(DATASET RECORDS Opens)
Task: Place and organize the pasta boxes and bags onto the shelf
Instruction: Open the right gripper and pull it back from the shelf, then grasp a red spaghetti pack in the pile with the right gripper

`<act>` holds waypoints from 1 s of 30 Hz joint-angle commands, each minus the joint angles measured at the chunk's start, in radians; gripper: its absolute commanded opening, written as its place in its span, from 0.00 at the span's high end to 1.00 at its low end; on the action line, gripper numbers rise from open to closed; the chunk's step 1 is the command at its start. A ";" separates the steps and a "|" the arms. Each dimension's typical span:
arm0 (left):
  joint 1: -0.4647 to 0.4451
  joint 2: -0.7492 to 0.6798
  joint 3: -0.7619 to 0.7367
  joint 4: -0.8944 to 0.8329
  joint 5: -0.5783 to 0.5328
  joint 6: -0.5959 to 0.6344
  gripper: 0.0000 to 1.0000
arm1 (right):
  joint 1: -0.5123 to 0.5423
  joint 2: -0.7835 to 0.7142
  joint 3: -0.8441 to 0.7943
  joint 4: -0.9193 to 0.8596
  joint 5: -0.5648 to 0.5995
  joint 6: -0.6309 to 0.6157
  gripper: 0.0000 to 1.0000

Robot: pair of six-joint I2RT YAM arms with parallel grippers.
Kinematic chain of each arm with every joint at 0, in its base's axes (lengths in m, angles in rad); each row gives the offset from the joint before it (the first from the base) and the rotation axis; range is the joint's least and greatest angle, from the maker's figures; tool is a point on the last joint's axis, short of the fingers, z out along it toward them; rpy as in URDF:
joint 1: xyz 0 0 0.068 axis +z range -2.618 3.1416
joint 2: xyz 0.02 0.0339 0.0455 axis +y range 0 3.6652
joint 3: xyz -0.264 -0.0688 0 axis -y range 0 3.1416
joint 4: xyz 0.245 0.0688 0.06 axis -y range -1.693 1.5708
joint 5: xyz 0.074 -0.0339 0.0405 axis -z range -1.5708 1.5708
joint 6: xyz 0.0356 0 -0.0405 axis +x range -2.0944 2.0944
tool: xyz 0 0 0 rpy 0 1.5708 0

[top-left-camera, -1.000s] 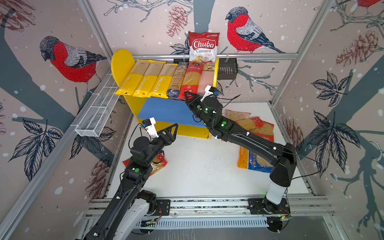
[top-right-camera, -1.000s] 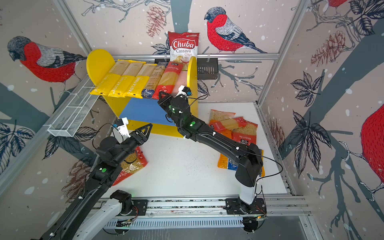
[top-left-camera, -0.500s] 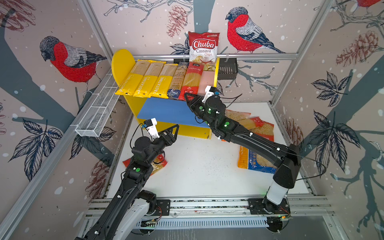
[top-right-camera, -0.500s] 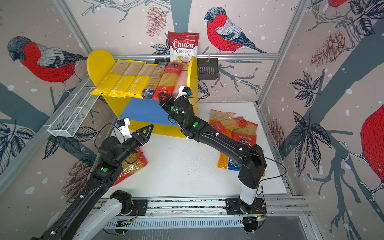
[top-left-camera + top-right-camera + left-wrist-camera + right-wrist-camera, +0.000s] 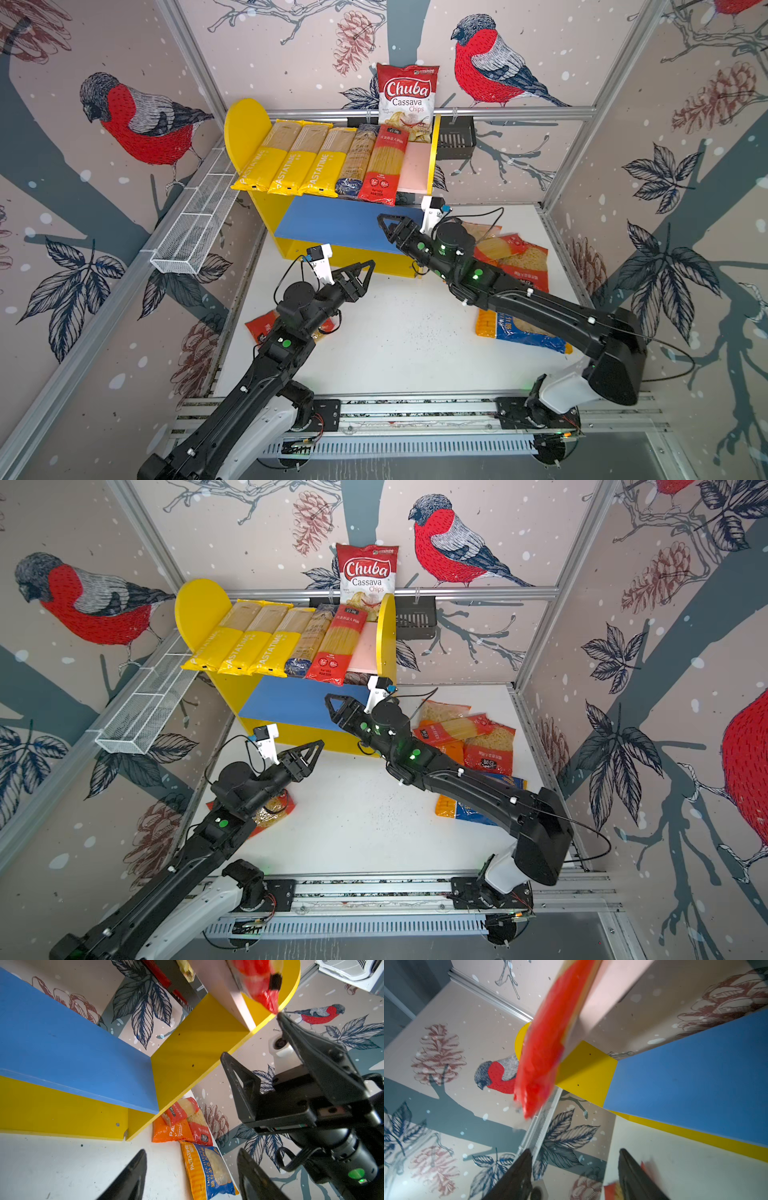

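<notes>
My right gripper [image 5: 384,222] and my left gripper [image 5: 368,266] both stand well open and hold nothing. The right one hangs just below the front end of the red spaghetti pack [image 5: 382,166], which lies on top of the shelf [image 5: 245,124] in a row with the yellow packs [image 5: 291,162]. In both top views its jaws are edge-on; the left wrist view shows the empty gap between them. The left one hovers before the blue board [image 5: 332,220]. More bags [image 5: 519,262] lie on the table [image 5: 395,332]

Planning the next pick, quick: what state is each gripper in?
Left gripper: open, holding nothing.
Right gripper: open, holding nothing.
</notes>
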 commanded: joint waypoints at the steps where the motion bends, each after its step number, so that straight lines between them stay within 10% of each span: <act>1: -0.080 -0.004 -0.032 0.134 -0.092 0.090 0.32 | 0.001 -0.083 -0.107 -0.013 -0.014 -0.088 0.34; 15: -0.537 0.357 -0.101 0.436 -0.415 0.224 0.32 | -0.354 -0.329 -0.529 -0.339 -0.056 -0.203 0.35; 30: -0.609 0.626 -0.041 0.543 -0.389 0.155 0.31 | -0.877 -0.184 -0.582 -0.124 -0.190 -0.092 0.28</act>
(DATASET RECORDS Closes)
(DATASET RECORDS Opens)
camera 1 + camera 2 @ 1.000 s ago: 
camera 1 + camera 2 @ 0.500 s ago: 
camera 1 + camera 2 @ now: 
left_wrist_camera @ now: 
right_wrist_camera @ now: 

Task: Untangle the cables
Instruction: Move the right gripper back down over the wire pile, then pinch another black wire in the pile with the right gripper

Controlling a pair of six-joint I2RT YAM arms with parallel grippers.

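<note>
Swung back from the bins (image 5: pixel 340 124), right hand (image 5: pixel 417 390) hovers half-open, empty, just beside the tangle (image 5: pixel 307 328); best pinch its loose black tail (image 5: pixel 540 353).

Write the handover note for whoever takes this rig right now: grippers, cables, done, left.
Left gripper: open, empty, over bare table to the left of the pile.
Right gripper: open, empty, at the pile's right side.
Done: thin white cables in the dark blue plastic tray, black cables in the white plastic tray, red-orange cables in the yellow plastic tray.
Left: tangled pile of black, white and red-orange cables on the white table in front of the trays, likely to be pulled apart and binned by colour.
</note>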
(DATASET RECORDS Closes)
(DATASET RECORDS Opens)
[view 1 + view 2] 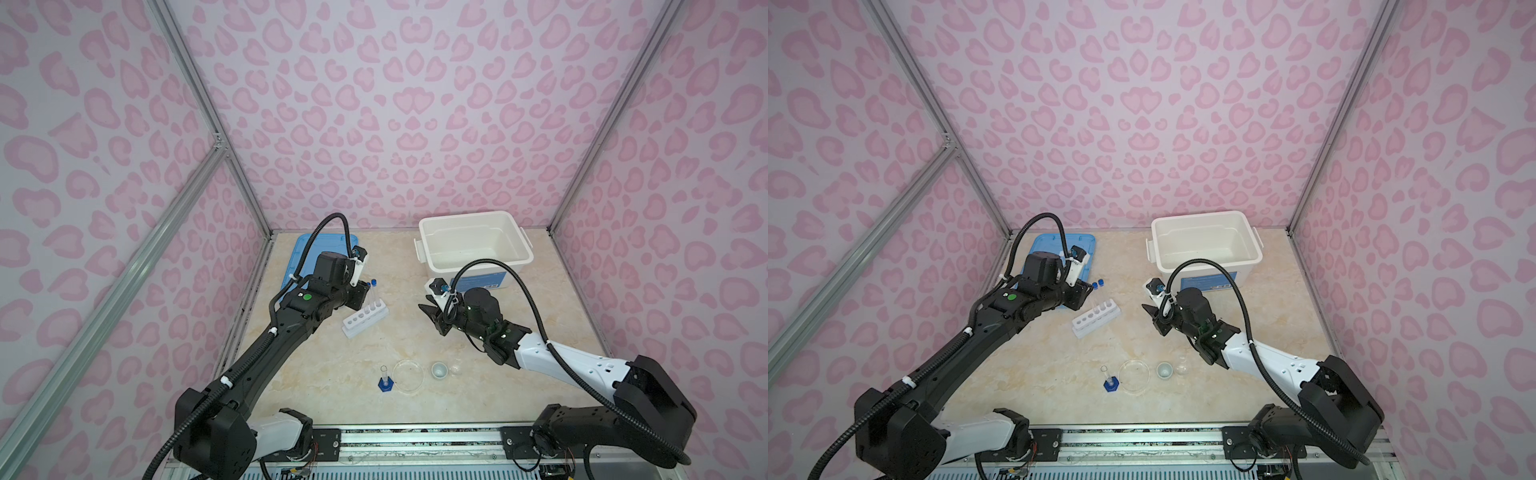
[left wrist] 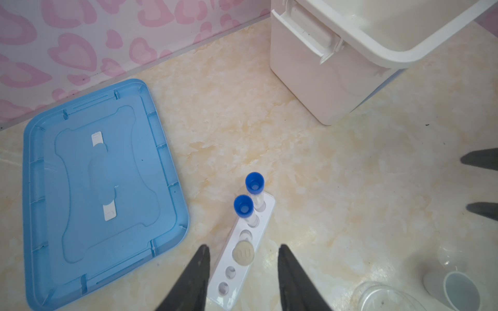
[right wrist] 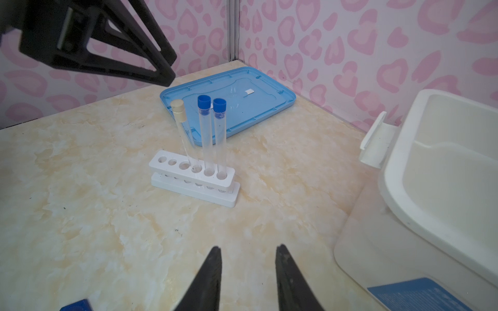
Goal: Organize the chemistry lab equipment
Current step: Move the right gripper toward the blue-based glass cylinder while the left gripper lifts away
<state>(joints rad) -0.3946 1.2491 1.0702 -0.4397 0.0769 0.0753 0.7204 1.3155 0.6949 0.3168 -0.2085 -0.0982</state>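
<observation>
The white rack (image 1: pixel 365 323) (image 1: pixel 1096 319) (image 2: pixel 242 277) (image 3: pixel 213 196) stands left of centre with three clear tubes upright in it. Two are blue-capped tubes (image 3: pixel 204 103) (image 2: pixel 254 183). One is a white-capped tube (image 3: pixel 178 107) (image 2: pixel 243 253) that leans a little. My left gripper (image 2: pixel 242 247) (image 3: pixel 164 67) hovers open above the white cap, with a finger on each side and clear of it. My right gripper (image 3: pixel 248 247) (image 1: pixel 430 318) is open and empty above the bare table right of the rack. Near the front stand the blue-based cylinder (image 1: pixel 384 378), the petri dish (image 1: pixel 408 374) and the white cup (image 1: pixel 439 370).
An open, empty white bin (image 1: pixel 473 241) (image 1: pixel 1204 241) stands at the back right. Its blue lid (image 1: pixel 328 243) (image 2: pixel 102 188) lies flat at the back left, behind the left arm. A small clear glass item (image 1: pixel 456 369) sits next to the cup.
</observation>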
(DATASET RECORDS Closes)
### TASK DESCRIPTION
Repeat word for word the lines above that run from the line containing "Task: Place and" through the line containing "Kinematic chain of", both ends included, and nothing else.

### OUTPUT FOR THIS EXERCISE
Task: Place and organize the pasta boxes and bags onto the shelf
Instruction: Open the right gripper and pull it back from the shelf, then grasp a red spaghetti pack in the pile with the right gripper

`<act>` holds waypoints from 1 s of 30 Hz joint-angle commands, each minus the joint angles measured at the chunk's start, in radians; gripper: its absolute commanded opening, written as its place in its span, from 0.00 at the span's high end to 1.00 at its low end; on the action line, gripper numbers rise from open to closed; the chunk's step 1 is the command at its start. A ";" separates the steps and a "|" the arms. Each dimension's typical span:
arm0 (left):
  joint 1: -0.4647 to 0.4451
  joint 2: -0.7492 to 0.6798
  joint 3: -0.7619 to 0.7367
  joint 4: -0.8944 to 0.8329
  joint 5: -0.5783 to 0.5328
  joint 6: -0.5959 to 0.6344
  gripper: 0.0000 to 1.0000
arm1 (right):
  joint 1: -0.5123 to 0.5423
  joint 2: -0.7835 to 0.7142
  joint 3: -0.8441 to 0.7943
  joint 4: -0.9193 to 0.8596
  joint 5: -0.5648 to 0.5995
  joint 6: -0.6309 to 0.6157
  gripper: 0.0000 to 1.0000

Robot: pair of six-joint I2RT YAM arms with parallel grippers.
Kinematic chain of each arm with every joint at 0, in its base's axes (lengths in m, angles in rad); each row gives the offset from the joint before it (the first from the base) and the rotation axis; range is the joint's least and greatest angle, from the maker's figures; tool is a point on the last joint's axis, short of the fingers, z out along it toward them; rpy as in URDF:

What was produced is the complete output.